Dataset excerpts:
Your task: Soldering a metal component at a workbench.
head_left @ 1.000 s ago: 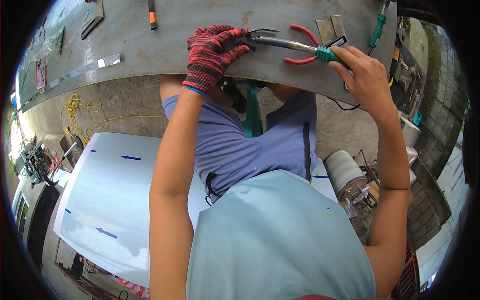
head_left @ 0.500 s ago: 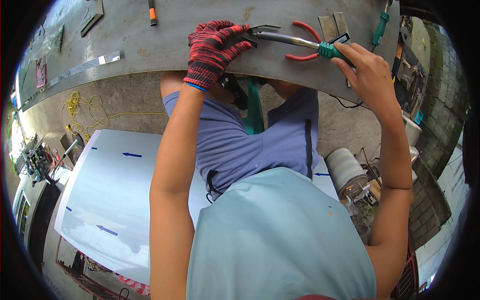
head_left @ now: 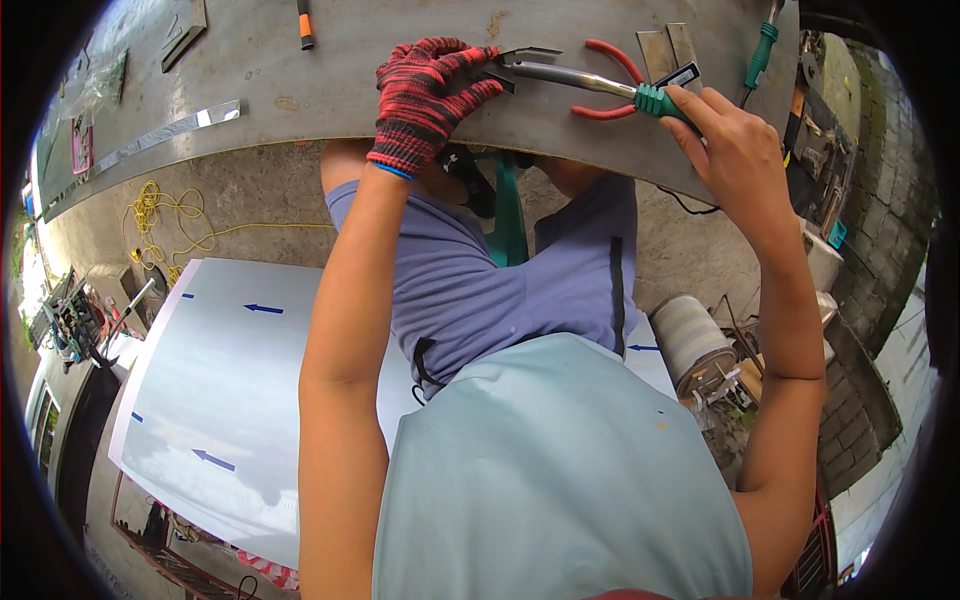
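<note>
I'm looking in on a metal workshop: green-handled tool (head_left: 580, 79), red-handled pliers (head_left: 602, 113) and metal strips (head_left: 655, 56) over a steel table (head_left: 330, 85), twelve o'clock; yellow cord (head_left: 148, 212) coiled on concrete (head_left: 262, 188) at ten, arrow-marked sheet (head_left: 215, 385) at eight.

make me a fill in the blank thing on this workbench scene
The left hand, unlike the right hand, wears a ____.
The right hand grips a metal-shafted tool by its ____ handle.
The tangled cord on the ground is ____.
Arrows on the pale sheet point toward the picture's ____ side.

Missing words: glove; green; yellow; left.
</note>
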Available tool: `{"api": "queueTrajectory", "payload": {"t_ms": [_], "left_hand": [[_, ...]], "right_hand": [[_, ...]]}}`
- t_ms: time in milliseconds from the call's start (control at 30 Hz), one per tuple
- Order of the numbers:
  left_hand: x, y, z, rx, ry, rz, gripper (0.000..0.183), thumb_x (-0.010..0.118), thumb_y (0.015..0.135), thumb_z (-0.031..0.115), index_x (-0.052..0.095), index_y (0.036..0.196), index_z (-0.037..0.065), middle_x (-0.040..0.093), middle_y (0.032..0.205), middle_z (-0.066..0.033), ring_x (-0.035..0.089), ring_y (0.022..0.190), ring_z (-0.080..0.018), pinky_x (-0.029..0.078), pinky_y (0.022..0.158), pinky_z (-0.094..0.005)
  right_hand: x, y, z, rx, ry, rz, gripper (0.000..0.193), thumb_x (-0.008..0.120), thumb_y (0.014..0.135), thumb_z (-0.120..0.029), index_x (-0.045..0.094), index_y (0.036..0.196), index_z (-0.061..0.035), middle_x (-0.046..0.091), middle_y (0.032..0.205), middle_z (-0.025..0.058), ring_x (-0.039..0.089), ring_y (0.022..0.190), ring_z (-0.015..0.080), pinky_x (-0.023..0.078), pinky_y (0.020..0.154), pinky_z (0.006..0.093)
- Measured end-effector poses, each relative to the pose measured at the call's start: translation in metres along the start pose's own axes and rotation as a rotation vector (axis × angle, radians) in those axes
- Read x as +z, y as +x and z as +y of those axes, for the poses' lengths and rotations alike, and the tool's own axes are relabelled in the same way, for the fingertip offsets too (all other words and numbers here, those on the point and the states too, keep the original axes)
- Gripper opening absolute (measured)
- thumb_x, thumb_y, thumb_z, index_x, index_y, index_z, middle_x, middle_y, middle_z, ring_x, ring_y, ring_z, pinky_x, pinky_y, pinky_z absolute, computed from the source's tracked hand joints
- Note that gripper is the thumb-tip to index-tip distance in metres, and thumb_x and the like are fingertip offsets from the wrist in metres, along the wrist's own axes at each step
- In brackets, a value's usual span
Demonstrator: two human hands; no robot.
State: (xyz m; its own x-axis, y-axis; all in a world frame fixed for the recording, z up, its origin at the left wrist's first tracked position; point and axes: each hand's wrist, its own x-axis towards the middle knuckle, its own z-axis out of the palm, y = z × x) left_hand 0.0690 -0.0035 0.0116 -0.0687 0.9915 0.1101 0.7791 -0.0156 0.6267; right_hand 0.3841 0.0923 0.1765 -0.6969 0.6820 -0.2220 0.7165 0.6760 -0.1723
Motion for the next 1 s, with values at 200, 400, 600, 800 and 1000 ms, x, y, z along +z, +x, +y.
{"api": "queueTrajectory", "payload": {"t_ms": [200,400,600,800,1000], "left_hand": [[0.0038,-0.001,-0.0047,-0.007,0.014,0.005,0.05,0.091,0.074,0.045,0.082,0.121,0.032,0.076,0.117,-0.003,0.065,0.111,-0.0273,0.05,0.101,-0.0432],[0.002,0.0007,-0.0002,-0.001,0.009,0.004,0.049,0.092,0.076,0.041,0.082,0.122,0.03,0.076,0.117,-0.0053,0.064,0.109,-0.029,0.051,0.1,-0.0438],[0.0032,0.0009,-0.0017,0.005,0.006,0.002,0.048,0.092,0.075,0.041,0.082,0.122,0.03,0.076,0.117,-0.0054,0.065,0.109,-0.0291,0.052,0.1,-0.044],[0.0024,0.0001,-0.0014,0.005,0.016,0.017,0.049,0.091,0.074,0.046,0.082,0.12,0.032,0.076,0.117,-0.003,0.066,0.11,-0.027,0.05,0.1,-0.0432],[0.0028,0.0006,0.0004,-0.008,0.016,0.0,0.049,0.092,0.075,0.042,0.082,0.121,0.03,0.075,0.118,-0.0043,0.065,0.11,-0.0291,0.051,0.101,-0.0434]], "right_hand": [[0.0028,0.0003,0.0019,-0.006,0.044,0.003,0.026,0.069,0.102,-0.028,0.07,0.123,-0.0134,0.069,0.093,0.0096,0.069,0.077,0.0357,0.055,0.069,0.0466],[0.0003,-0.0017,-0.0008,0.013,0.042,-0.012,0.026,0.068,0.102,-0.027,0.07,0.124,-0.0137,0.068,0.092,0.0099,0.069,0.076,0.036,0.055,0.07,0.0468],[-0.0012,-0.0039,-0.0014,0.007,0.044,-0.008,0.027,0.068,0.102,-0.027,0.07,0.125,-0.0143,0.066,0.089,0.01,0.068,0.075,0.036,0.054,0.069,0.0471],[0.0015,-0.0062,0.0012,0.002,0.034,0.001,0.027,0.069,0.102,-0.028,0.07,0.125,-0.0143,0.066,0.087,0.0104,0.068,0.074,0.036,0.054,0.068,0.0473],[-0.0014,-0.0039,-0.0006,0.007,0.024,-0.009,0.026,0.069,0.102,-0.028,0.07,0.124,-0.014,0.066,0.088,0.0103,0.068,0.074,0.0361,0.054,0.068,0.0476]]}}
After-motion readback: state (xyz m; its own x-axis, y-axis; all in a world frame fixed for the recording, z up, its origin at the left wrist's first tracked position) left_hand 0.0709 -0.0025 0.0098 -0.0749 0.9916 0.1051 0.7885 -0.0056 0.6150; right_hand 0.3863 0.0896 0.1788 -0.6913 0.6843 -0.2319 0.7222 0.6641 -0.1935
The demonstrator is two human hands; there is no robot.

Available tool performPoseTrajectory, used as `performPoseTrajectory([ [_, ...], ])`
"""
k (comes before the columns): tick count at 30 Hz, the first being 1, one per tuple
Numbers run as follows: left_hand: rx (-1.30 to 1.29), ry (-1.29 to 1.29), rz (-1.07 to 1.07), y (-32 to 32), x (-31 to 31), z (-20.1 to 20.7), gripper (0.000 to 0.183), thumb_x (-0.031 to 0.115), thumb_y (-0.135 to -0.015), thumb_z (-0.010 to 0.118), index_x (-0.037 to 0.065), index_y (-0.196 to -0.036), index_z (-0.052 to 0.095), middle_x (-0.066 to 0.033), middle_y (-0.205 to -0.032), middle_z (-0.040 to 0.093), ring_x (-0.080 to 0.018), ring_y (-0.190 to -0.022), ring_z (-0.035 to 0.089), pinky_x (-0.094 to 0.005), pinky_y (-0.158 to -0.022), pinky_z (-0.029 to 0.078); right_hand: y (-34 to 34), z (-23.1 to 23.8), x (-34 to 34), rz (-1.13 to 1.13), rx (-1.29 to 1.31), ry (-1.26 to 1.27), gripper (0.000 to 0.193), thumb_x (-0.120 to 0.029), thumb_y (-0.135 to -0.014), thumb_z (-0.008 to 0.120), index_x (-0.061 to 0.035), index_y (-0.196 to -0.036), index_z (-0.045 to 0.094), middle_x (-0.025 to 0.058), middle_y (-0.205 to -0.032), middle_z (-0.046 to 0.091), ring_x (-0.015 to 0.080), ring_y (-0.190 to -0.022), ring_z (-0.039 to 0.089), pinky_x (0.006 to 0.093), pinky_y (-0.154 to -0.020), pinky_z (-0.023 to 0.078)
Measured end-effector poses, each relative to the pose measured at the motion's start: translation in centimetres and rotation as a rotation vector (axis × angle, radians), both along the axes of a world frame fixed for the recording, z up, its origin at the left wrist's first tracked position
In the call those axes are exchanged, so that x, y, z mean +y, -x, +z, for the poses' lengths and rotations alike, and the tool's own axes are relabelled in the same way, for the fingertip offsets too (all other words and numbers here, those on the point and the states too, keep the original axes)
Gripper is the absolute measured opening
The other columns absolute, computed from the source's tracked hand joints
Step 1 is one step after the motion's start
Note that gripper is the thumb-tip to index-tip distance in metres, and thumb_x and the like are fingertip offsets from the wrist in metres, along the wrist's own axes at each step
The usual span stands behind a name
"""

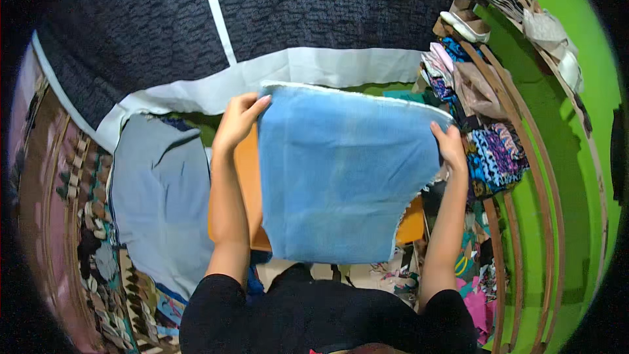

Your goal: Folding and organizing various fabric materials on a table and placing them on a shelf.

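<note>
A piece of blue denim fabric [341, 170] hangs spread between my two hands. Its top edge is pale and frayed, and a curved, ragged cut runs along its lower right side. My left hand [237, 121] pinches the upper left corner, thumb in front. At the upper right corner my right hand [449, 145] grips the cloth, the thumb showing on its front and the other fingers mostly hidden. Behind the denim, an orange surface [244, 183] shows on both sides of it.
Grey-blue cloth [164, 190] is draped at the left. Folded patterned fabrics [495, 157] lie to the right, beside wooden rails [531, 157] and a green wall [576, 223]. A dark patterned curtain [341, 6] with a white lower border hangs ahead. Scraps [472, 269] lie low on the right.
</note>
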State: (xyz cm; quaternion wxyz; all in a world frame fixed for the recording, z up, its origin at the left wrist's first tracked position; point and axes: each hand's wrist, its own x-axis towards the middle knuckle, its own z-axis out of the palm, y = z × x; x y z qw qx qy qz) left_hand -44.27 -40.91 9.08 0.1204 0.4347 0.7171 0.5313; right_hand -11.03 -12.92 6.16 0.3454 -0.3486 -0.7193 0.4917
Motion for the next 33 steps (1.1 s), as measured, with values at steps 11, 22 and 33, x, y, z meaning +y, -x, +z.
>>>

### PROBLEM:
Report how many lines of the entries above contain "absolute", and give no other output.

### RESULT FOR THIS EXERCISE:
4